Like many people, especially critics, I wasn't a big fan of Aaron Sorkin's new HBO show 'The Newsroom'. After two great movie screenplays ('The Social Network' and 'Moneyball'), I was starting to warm up to Sorkin's fast-talking style in a way I hadn't before. I was genuinely excited for this new project to be his next 'West Wing'. I was obviously disappointed.

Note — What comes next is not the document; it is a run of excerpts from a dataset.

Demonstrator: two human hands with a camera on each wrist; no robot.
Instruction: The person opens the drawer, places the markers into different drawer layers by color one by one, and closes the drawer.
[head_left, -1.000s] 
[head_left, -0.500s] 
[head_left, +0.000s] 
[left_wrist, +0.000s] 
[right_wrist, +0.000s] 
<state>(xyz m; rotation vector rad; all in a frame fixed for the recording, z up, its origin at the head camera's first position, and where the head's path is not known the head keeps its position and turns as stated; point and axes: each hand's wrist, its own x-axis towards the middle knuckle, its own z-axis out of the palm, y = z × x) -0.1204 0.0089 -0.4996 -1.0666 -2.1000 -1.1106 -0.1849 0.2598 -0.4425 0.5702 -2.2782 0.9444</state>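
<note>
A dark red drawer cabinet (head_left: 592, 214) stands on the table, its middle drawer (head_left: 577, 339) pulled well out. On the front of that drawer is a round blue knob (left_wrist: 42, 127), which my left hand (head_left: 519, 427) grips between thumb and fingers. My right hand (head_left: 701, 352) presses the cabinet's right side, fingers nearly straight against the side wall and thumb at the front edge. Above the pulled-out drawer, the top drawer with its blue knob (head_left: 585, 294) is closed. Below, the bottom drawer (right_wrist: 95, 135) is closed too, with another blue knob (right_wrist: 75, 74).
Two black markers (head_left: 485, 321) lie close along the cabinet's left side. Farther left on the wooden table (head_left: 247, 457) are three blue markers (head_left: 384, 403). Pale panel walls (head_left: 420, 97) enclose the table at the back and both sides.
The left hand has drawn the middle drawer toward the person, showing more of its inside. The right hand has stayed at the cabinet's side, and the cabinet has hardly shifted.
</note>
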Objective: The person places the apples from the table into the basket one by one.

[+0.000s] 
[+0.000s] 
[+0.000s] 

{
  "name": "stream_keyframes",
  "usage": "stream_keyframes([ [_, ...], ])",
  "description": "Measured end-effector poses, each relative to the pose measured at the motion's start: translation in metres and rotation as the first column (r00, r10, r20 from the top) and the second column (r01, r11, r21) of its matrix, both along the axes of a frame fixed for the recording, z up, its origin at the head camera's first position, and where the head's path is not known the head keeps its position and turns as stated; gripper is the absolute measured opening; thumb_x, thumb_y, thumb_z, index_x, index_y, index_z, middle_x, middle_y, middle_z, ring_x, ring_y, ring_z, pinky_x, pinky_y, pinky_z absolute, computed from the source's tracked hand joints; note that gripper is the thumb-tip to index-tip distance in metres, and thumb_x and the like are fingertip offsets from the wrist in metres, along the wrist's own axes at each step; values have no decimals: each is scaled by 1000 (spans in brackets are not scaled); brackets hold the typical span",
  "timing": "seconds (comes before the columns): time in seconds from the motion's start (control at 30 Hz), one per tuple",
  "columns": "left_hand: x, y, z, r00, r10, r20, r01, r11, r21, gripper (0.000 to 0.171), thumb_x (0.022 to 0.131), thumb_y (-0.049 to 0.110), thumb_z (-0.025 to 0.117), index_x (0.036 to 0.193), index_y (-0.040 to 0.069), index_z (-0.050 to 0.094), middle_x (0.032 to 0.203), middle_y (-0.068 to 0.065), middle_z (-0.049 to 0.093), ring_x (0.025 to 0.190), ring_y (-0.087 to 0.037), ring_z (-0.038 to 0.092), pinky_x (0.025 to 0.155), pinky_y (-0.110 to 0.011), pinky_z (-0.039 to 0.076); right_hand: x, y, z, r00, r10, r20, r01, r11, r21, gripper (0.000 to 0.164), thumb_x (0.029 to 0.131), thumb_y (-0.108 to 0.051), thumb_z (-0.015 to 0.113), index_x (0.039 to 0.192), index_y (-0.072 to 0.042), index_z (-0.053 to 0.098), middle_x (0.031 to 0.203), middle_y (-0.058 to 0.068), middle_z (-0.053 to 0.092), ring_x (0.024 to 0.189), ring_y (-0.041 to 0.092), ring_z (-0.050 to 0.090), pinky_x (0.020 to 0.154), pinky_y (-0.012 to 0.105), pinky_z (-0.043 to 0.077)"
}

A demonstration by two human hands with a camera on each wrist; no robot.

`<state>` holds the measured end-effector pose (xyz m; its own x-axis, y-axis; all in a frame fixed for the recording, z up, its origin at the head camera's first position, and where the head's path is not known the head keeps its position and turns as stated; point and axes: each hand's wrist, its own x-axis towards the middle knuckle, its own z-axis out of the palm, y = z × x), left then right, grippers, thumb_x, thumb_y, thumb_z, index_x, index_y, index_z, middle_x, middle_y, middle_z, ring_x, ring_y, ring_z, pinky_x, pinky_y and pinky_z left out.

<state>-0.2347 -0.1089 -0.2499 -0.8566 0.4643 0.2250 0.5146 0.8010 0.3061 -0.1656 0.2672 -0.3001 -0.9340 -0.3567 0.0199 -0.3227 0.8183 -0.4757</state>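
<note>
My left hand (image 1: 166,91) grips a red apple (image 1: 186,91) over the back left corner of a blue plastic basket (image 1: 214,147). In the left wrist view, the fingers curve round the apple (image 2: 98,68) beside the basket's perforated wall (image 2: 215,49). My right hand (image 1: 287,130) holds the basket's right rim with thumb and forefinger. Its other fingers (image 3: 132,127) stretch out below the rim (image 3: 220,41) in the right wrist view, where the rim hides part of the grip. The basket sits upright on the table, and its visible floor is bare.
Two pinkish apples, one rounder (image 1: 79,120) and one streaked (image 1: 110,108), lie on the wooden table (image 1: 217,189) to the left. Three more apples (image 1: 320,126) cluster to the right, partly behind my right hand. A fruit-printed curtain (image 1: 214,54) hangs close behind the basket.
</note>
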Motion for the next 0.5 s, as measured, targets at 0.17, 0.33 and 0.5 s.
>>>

Much of the criticism comes from the pretentious way in which Sorkin seems to be giving a shot of reality to the news media. It's true that the media is, in many aspects, doing some pretty terrible work, but the crusading air he gives his characters is shattered when they come up with something as obviously train-wrecky as the mock debate they staged a couple of weeks ago. But these are concerns I actually could set aside if Sorkin insisted on expressing his mind so openly, but did it on the high quality level he showed in 'The West Wing' or 'The Social Network'. Even with the convenient 20/20 hindsight on news events Sorkin got for his show by setting it a couple of years in the past, the biggest problem with the show was with the characterization of its protagonists.

In the season finale that aired on Sunday, Maggie (played by Allison Pill), in a stressful moment of despair proceeds to give a big rant on 'Sex and the City'. Yes, 'Sex and the City' is a hugely superficial show, but it not only aired on the same network 'The Newsroom' is airing, it is also very similar to Sorkin's show. What has he offered us besides shoving his political views into all the episodes? A bunch of romantic misadventures that result as shrill and unengaging as the worst moments of the show he was criticizing.

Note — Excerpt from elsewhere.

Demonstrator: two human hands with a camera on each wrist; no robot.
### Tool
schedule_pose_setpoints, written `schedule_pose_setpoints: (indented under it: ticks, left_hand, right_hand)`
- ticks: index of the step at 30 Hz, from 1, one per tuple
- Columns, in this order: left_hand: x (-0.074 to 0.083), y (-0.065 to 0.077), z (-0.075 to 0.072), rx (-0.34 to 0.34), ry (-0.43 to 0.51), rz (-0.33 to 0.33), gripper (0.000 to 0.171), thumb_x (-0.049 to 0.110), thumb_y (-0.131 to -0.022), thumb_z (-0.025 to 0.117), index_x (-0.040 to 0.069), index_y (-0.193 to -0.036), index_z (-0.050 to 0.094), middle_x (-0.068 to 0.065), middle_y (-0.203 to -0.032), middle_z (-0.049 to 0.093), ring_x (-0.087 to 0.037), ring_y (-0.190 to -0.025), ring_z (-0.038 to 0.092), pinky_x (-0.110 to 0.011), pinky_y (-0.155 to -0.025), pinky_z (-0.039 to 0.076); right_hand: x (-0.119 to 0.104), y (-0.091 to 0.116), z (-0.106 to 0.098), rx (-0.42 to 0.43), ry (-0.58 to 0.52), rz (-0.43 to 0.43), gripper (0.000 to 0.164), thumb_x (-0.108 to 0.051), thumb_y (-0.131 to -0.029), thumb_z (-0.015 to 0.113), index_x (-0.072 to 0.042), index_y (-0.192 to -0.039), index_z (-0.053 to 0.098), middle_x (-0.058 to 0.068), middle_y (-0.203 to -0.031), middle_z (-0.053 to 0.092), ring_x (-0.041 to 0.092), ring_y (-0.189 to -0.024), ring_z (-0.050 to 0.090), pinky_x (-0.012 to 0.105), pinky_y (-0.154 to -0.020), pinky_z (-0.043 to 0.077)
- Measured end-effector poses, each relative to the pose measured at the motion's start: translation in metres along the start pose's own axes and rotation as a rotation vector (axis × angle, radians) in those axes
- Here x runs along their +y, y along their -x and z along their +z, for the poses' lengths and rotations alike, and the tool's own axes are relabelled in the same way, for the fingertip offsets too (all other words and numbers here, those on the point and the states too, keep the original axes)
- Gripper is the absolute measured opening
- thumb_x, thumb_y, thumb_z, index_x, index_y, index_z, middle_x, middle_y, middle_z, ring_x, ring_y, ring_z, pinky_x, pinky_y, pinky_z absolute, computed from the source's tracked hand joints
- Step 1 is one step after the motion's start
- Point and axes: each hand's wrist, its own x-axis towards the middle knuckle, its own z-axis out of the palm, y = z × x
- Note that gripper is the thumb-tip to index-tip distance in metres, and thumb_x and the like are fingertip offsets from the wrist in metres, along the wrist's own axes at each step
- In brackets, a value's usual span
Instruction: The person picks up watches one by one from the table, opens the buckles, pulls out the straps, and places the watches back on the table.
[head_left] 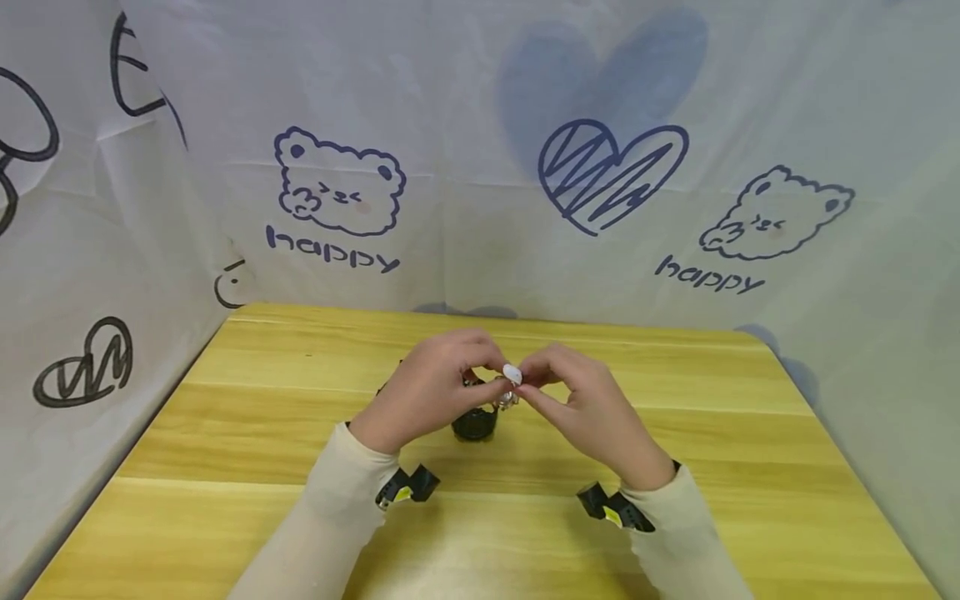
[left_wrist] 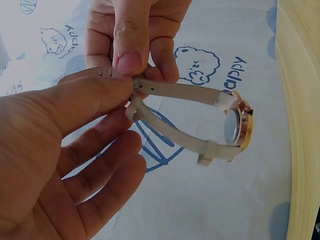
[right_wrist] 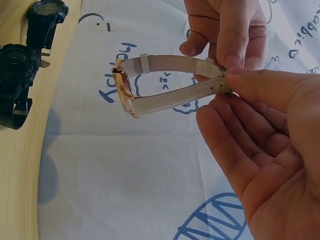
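A wristwatch (left_wrist: 186,134) with a pale strap and a gold-rimmed case (right_wrist: 122,90) is held up over the table, its strap bent into a loop. My left hand (head_left: 438,387) pinches the strap at the buckle between thumb and index finger, the other fingers loosely bent. From the other side my right hand (head_left: 592,404) pinches the strap at the same spot. The strap's holed end (left_wrist: 100,73) sticks out past the buckle in the left wrist view. Fingertips partly hide the buckle. The case hangs at the loop's far end, its silvery back (left_wrist: 232,126) facing the loop's inside.
A black watch (head_left: 475,425) stands on the wooden table (head_left: 600,533) below the hands. In the right wrist view, two black watches (right_wrist: 15,67) are near the table edge. A white cloth (head_left: 465,208) printed with bears and hearts hangs behind and at the sides.
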Motion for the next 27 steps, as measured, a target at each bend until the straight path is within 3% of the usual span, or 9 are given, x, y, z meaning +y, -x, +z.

A lot has been said about the poor characterization of women on the show, where every female character is a complete nervous wreck incapable of holding it together in moments of stress. Even, Emily Mortimer's character McKenzie, who was introduced to us a woman who had been to war, gets incredibly stressed out by any minor inconvenient regarding the production of the news-show. Not only are women incompetent, it seems the only reason they're on the show is to be romantic interests for the male characters. Too much of the show has focused on Will (Jeff Daniels) and McKenzie's past relationship as well as a completely uninteresting love triangle between Jim (John Gallagher Jr.), Don (Thomas Sadoski) and Maggie. Not only was Don so unlikable since the first episode that we couldn't possibly root for him, soon enough Maggie and Jim followed a similar path after their flirting quickly became annoying instead of cute.

For most of the show's first season, the thing that kept me going was Olivia Munn's performance as Sloan Sabbath. Who would have thought that in a show starring the likes of Jeff Daniels, Emily Mortimer, Allison Pill and Sam Waterston, she would be the stand-out? Some of it might have to do with the fact that Sloan was the one female main character that wasn't in love with someone in the office. But credit where credit is due, and Olivia Munn acted the hell out of some pretty crappy material to make Sloan a character compelling enough that partially made me stick with a mediocre show.

Sadly, even that was taken away from me when it was revealed last Sunday, that Sloan is, in fact, in love with Don. Now, not only does this development come completely out of nowhere, but also brings the fear of Sorkin turning the best character of the show into another unbearable Maggie (that he has make me not enjoy the lovely Allison Pill when she's onscreen could only be called a crime).

All this being said, I'll probably be back next year to watch the new season. It sounds weird, but I have to say that no matter how irritating the show is, it is still watchable. And it is also somewhat entertaining (and interesting) to see the ways in which it is bad, kind of like 'Glee' was before it became unbearable. I wouldn't like to call this 'hate-watching', but maybe I'll be doing just that.